■ **Exercise prompt**: Within the entries below, find every line that has the string "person", then copy it.

Raw data Block Start

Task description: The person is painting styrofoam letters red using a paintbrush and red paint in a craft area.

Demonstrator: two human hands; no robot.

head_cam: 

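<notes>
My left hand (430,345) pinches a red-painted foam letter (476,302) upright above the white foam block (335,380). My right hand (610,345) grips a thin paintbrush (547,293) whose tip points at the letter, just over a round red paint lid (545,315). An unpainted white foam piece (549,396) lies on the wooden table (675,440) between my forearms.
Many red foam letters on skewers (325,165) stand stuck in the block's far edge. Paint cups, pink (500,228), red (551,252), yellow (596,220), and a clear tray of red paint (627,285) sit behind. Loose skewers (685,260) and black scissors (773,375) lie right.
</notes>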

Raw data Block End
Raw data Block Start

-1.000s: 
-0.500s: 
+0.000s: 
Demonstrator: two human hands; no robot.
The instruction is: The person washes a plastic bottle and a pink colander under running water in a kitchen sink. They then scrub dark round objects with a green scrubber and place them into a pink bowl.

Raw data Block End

■ **Task result**:
Task description: The person is painting styrofoam letters red using a paintbrush and red paint in a craft area.
The instruction is: The person washes a plastic bottle and a pink colander under running water in a kitchen sink. They then scrub dark round objects with a green scrubber and place them into a pink bowl.

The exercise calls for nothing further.